Bundle connection pooling eliminates 84% of worker initialization overhead in distributed optimization workflows by pooling and reusing bundle connections across workers.

Performance Impact: - Worker initialization: 313ms → <50ms (after first load) - 84% reduction in initialization overhead - Scales efficiently with 2-16 workers without degradation

How It Works

The BundleConnectionPool implements a singleton pattern with thread-safe lazy loading and LRU (Least Recently Used) eviction:

  1. First Access: Bundle loaded from disk (~313ms)
  2. Subsequent Access: Bundle retrieved from pool (<1ms)
  3. Version Tracking: SHA256 hash detects bundle updates
  4. Automatic Invalidation: Stale bundles removed on version change
  5. Memory Bounds: LRU eviction maintains pool size limit

Basic Usage

Using the Connection Pool

from rustybt.optimization.bundle_pool import get_bundle_from_pool

# Get bundle from pool (first access loads, subsequent accesses cached)
bundle_data = get_bundle_from_pool('quandl')

# Access bundle readers
asset_finder = bundle_data.asset_finder
daily_bar_reader = bundle_data.equity_daily_bar_reader
minute_bar_reader = bundle_data.equity_minute_bar_reader
adjustment_reader = bundle_data.adjustment_reader

Advanced Usage

from rustybt.optimization.bundle_pool import BundleConnectionPool

# Get pool instance (singleton)
pool = BundleConnectionPool.get_instance(max_pool_size=200)

# Get bundle
bundle_data = pool.get_bundle('quandl')

# Get pool statistics
stats = pool.get_pool_stats()
print(f"Pool size: {stats['pool_size']}/{stats['max_pool_size']}")

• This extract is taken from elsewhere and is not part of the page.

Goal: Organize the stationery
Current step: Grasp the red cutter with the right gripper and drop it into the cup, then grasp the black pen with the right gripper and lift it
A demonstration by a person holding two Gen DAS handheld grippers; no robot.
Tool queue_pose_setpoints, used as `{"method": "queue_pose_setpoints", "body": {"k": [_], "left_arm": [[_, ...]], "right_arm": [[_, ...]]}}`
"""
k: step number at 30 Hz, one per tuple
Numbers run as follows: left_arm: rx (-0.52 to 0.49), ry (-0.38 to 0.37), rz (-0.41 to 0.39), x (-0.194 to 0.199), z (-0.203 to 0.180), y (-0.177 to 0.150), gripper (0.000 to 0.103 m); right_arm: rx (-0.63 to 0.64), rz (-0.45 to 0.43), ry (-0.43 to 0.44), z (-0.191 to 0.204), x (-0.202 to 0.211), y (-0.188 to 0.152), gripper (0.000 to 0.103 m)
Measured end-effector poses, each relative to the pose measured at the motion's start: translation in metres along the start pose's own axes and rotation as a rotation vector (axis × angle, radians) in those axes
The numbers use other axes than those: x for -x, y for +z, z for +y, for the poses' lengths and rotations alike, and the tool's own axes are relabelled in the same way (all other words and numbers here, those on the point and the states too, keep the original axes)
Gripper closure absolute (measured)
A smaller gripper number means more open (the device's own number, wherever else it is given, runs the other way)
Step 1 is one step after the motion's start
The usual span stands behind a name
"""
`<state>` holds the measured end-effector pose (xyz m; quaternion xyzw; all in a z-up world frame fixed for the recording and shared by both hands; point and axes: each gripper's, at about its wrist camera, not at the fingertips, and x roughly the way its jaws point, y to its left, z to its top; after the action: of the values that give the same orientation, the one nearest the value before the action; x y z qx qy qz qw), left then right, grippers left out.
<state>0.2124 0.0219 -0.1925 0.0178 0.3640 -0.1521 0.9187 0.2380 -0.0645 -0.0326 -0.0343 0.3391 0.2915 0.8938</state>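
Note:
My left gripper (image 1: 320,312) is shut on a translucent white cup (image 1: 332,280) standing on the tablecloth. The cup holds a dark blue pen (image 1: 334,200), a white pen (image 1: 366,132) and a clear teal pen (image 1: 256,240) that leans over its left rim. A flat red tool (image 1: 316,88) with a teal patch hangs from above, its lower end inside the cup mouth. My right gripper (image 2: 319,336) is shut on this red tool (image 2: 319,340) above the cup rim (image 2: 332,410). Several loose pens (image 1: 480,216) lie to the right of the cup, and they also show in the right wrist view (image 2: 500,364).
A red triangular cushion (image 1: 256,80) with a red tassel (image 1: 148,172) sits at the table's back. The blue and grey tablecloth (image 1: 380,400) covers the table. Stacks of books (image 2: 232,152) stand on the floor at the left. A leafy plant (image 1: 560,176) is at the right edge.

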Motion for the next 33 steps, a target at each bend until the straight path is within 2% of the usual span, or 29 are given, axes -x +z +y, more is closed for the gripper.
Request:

# Force invalidate specific bundle
pool.force_invalidate('quandl')

# Force invalidate all bundles
pool.force_invalidate()

Configuration

OptimizationConfig

Control bundle pooling via OptimizationConfig:

from rustybt.optimization.config import OptimizationConfig

# Default configuration (pooling enabled)
config = OptimizationConfig.create_default()
print(config.enable_bundle_pooling)  # True
print(config.max_bundle_pool_size)   # 100

# Custom configuration
config = OptimizationConfig.create_default()
config.enable_bundle_pooling = True
config.max_bundle_pool_size = 200  # Larger pool

# Check if pooling enabled
if config.should_use_bundle_pool():
    # Use connection pool
    bundle = get_bundle_from_pool('quandl')
else:
    # Direct load (no pooling)
    from rustybt.data.bundles.core import load
    bundle = load('quandl')

Environment Variables

Override configuration via environment variables:

# Disable bundle pooling
export RUSTYBT_ENABLE_BUNDLE_POOLING=false

# Set custom pool size
export RUSTYBT_MAX_BUNDLE_POOL_SIZE=50

Version-Based Invalidation

The pool automatically detects bundle updates using SHA256 hashing:

from rustybt.optimization.cache_invalidation import get_bundle_version

# Get bundle version metadata
version = get_bundle_version('quandl')
print(f"Hash: {version.computed_hash}")
print(f"Assets: {len(version.asset_list)}")
print(f"Date range: {version.date_range}")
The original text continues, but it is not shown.